━━━━━ Records supplied ━━━━━
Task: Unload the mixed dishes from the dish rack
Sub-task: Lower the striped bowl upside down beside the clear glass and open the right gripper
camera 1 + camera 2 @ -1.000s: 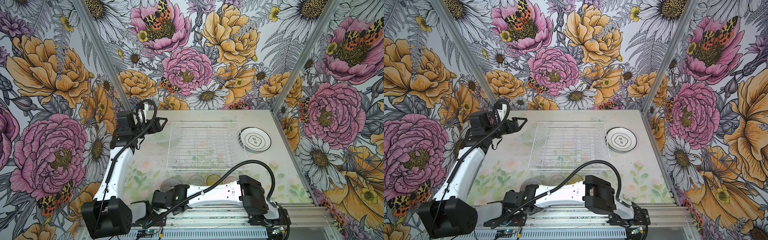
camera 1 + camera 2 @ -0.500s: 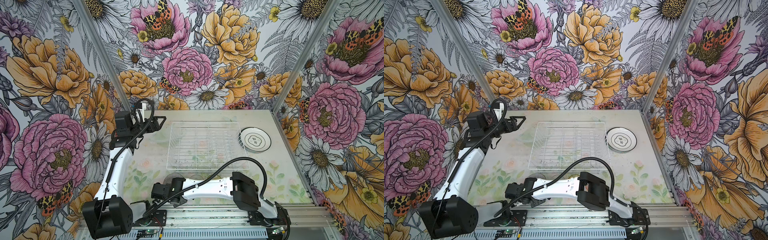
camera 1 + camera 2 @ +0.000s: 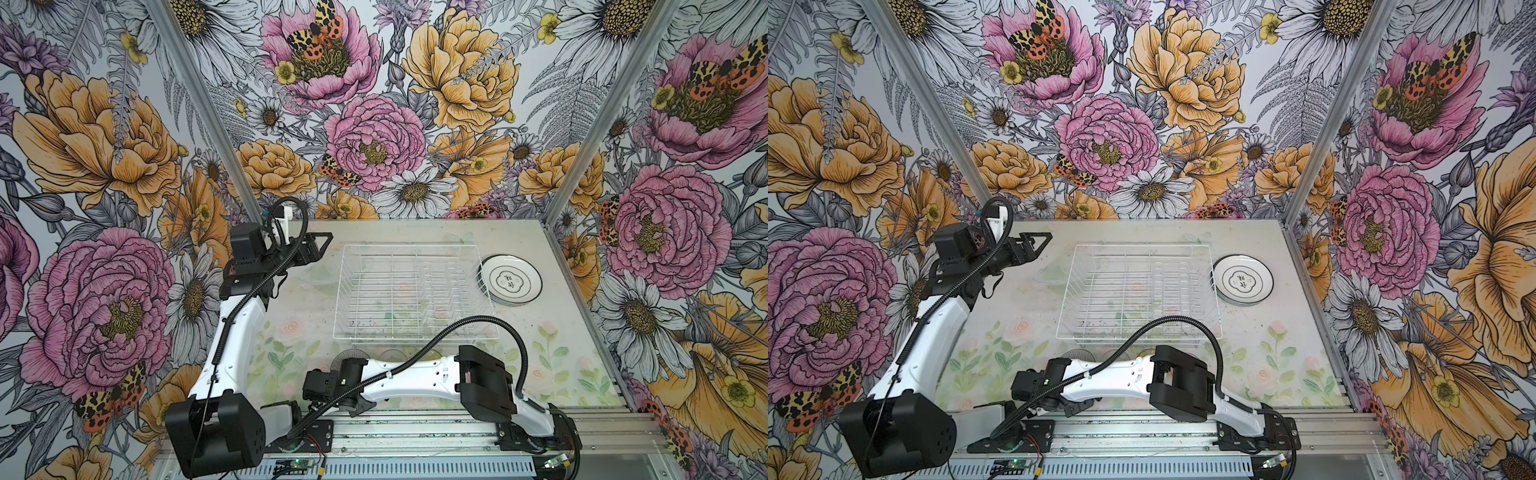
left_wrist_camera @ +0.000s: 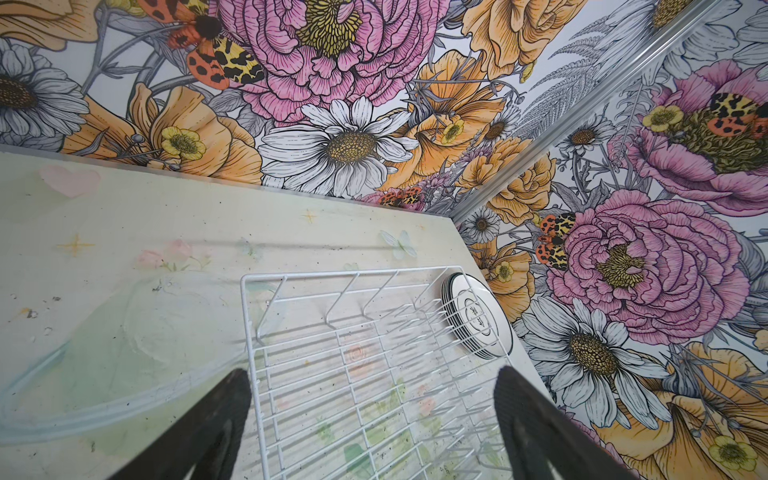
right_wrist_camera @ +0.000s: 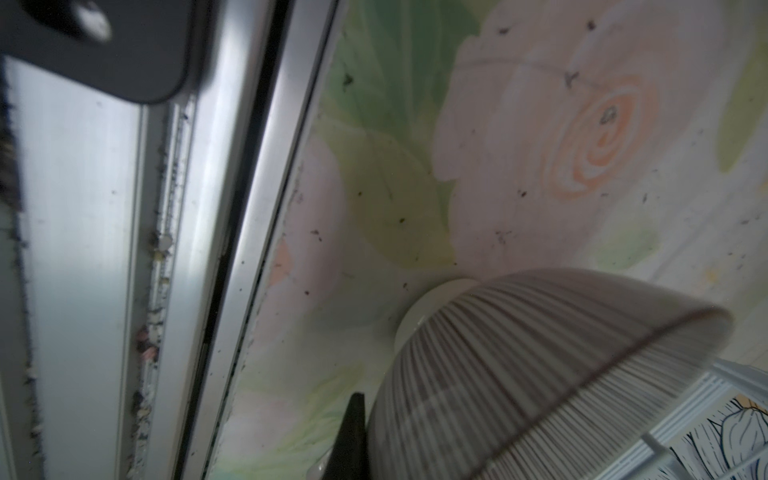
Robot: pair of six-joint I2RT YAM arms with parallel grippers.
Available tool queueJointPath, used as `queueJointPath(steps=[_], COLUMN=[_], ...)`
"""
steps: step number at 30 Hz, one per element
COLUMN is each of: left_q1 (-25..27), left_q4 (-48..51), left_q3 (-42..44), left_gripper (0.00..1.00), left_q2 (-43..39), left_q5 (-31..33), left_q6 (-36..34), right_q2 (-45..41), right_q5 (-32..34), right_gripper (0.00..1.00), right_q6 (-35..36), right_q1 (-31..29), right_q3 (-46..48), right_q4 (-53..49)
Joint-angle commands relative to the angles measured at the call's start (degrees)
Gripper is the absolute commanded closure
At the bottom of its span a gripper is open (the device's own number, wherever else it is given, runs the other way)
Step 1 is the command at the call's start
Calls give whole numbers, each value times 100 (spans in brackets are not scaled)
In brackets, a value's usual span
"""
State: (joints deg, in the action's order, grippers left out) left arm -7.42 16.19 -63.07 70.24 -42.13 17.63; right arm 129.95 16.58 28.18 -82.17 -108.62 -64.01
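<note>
Zero dishes left in dish rack; wires bare. Pile of plates lies flat on table, just beside rack on right arm's side. Ribbed bowl stands on white foot near front edge. Beside its wall, right gripper pinched shut, seems to hold nothing. Near rack's far corner, left gripper spread wide, nothing in it. Bowl looks hard, smooth, slippy, would break if dropped; best nip rim, one finger inside. Pile likely heavy: lift single plate by edge.

dish rack: white wire, sitting ahead of left gripper | plates: lying stacked beyond rack | bowl: ribbed, sitting beside right gripper
</note>
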Motion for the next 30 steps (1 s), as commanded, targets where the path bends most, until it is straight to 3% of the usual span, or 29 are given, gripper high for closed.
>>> queueJointPath(steps=[1,5,20,30], left_q1=[-77,-77,-77,-67], left_q4=[-164,-168,-168,-168], left_q3=[73,77,58,67], left_gripper=[7,7,6,1], left_q2=[10,24,52,32], left_q5=[-183,-184,-210,-218], left_q6=[41,44,59,49], right_q2=[149,153,-6,-180], right_q5=[162,165,44,-128], right_gripper=[100,100,82,77], right_q6=[29,-6,-187,-349], right_q1=[38,52,73,78], right_q3=[-160,-134,-54,51], right_q4=[-6,-15,-24,-21])
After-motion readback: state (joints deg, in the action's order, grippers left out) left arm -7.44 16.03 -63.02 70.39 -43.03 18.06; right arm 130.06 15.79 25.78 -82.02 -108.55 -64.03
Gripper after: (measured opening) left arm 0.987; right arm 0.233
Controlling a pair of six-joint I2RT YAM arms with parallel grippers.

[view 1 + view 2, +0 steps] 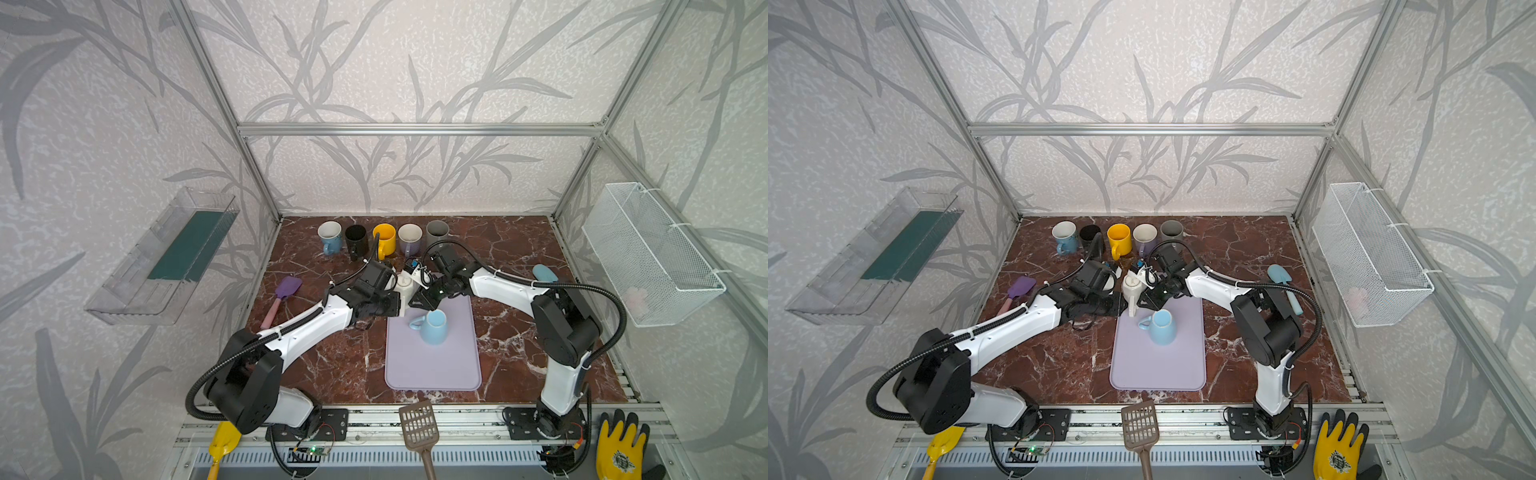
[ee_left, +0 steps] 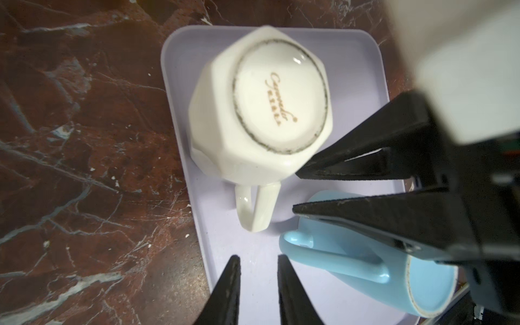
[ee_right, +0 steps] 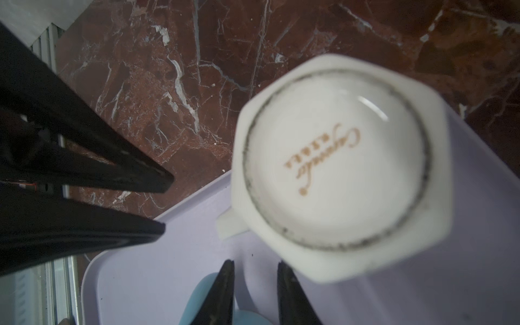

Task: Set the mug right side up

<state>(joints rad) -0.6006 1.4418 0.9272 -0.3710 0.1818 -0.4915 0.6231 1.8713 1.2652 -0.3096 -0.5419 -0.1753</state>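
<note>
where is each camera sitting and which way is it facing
Both top views: high in front, looking down over the red-brown marble table; left arm and right arm show whole.
Left wrist: on the left arm, looking down at the upside-down white faceted ceramic mug on the lilac rectangular mat; left gripper fingertips show.
Right wrist: on the right arm, looking down at that mug's base; right gripper fingertips show.
Shared: both wrist views show mug, mat, light blue mug and the opposite gripper.
</note>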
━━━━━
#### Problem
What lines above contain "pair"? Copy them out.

#### Result of the task
Robot: pair of six-joint I2RT YAM arms with parallel grippers.
Controlling a pair of six-joint I2RT YAM arms with parallel grippers.

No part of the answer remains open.